> [REQUIRED ACTION] Each record below should be written out again exactly as given.

> [EXERCISE DATA]
____________________
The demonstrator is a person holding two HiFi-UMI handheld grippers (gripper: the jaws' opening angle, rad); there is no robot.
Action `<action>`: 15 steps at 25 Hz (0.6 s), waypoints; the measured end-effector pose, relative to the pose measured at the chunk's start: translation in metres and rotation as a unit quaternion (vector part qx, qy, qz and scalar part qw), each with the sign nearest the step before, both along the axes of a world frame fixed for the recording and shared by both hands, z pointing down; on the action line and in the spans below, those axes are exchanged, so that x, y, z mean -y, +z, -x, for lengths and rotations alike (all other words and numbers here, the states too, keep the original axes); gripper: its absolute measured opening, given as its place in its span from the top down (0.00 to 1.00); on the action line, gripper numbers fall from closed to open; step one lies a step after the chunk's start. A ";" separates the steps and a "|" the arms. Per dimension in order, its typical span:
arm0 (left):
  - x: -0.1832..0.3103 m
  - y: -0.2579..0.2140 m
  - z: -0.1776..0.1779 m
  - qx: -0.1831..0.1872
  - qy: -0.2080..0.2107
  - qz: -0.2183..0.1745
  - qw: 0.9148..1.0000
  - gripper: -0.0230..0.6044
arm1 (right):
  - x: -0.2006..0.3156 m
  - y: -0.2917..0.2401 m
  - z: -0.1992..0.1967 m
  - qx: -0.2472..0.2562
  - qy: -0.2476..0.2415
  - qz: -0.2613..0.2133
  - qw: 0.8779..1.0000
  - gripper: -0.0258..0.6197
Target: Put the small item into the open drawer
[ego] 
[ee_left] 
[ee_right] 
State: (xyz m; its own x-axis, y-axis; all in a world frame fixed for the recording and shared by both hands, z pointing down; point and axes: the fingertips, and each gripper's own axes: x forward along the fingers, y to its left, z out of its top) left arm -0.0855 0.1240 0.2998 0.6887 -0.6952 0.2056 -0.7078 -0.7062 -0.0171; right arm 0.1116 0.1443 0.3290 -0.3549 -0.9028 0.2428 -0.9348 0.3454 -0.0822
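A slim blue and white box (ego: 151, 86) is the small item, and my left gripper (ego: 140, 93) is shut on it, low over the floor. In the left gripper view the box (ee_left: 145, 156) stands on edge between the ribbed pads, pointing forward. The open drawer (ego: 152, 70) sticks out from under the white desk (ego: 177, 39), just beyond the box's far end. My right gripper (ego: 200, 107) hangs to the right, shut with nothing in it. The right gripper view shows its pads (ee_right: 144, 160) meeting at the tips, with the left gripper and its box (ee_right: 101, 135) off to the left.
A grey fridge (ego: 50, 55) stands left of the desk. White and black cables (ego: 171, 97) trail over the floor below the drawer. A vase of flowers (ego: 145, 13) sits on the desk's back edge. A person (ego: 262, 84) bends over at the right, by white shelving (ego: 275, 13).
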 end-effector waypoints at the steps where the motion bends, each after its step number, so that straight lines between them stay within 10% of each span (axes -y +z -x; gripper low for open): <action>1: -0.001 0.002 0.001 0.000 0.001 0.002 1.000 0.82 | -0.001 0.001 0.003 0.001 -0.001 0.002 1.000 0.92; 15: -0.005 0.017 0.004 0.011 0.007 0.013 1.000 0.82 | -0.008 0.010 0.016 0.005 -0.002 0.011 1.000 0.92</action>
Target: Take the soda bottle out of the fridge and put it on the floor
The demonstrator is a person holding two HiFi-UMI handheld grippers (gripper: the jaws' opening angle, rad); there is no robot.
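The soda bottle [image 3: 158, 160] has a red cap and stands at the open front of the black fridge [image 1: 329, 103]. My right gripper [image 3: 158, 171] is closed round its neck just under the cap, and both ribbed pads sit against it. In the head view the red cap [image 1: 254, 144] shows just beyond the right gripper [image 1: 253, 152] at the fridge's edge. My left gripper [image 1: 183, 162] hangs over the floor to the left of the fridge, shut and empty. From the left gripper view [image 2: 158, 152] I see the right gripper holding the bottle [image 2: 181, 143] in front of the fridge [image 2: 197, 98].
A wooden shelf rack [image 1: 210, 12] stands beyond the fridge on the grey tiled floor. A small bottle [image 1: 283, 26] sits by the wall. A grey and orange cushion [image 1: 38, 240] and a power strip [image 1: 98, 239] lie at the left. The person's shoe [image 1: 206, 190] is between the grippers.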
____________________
> [RESULT OF THE EXERCISE]
The demonstrator is a person holding two HiFi-UMI handheld grippers (gripper: the jaws' opening angle, rad); there is no robot.
Action `<action>`: 15 steps at 25 Hz (0.6 s), waypoints; the measured end-effector pose, relative to the pose measured at the chunk's start: translation in metres and rotation as a unit quaternion (vector part qx, qy, qz and scalar part qw), each with the sign nearest the step before, both along the axes of a world frame fixed for the recording and shared by both hands, z pointing down; on the action line and in the spans below, those axes are exchanged, so that x, y, z mean -y, +z, -x, for lengths and rotations alike (all other words and numbers here, the states too, keep the original axes); gripper: its absolute measured opening, given as its place in its span from the top down (0.00 to 1.00); on the action line, gripper numbers fall from closed to open; step one lies a step after the chunk's start. A ";" separates the steps and a "|" the arms. Per dimension in order, its typical span:
arm0 (left):
  - x: -0.1832..0.3103 m
  - y: -0.2579..0.2140 m
  - z: -0.1776..0.1779 m
  - qx: -0.1831..0.1872
  - qy: -0.2080..0.2107
  - qz: -0.2183..0.1745
  - qw: 0.9148..1.0000
  - gripper: -0.0230..0.6044
arm1 (right):
  - x: -0.2006..0.3156 m
  - y: -0.2917..0.2401 m
  - z: -0.1992..0.1967 m
  - qx: -0.2472..0.2562
  - qy: -0.2476..0.2415
  - qz: -0.2613..0.2133
  - qw: 0.8779..1.0000
  - gripper: -0.0258..0.6197
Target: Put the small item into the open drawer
[ego] 
[ee_left] 
[ee_right] 
State: (xyz m; its own x-axis, y-axis; all in a world frame fixed for the recording and shared by both hands, z pointing down; point and axes: the fingertips, and each gripper's own axes: x forward along the fingers, y to its left, z out of its top) left arm -0.0855 0.1240 0.2998 0.6887 -0.6952 0.2056 -0.7078 -0.7062 -0.0171; right arm 0.1116 0.1443 0.3290 -0.3549 -0.9028 0.2428 -0.9348 0.3454 -0.0822
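A slim blue and white box (ego: 151, 86) is the small item, and my left gripper (ego: 140, 93) is shut on it, low over the floor. In the left gripper view the box (ee_left: 145, 156) stands on edge between the ribbed pads, pointing forward. The open drawer (ego: 152, 70) sticks out from under the white desk (ego: 177, 39), just beyond the box's far end. My right gripper (ego: 200, 107) hangs to the right, shut with nothing in it. The right gripper view shows its pads (ee_right: 144, 160) meeting at the tips, with the left gripper and its box (ee_right: 101, 135) off to the left.
A grey fridge (ego: 50, 55) stands left of the desk. White and black cables (ego: 171, 97) trail over the floor below the drawer. A vase of flowers (ego: 145, 13) sits on the desk's back edge. A person (ego: 262, 84) bends over at the right, by white shelving (ego: 275, 13).
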 end-effector waypoints at the steps where the motion bends, each after its step number, so that straight lines between them stay within 10% of each span (axes -y +z -x; gripper low for open): <action>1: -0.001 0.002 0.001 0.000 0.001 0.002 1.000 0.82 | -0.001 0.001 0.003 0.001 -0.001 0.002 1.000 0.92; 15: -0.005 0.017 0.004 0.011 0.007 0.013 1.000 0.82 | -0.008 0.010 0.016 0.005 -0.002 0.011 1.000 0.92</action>
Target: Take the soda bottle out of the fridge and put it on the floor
The demonstrator is a person holding two HiFi-UMI handheld grippers (gripper: the jaws' opening angle, rad); there is no robot.
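The soda bottle [image 3: 158, 160] has a red cap and stands at the open front of the black fridge [image 1: 329, 103]. My right gripper [image 3: 158, 171] is closed round its neck just under the cap, and both ribbed pads sit against it. In the head view the red cap [image 1: 254, 144] shows just beyond the right gripper [image 1: 253, 152] at the fridge's edge. My left gripper [image 1: 183, 162] hangs over the floor to the left of the fridge, shut and empty. From the left gripper view [image 2: 158, 152] I see the right gripper holding the bottle [image 2: 181, 143] in front of the fridge [image 2: 197, 98].
A wooden shelf rack [image 1: 210, 12] stands beyond the fridge on the grey tiled floor. A small bottle [image 1: 283, 26] sits by the wall. A grey and orange cushion [image 1: 38, 240] and a power strip [image 1: 98, 239] lie at the left. The person's shoe [image 1: 206, 190] is between the grippers.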

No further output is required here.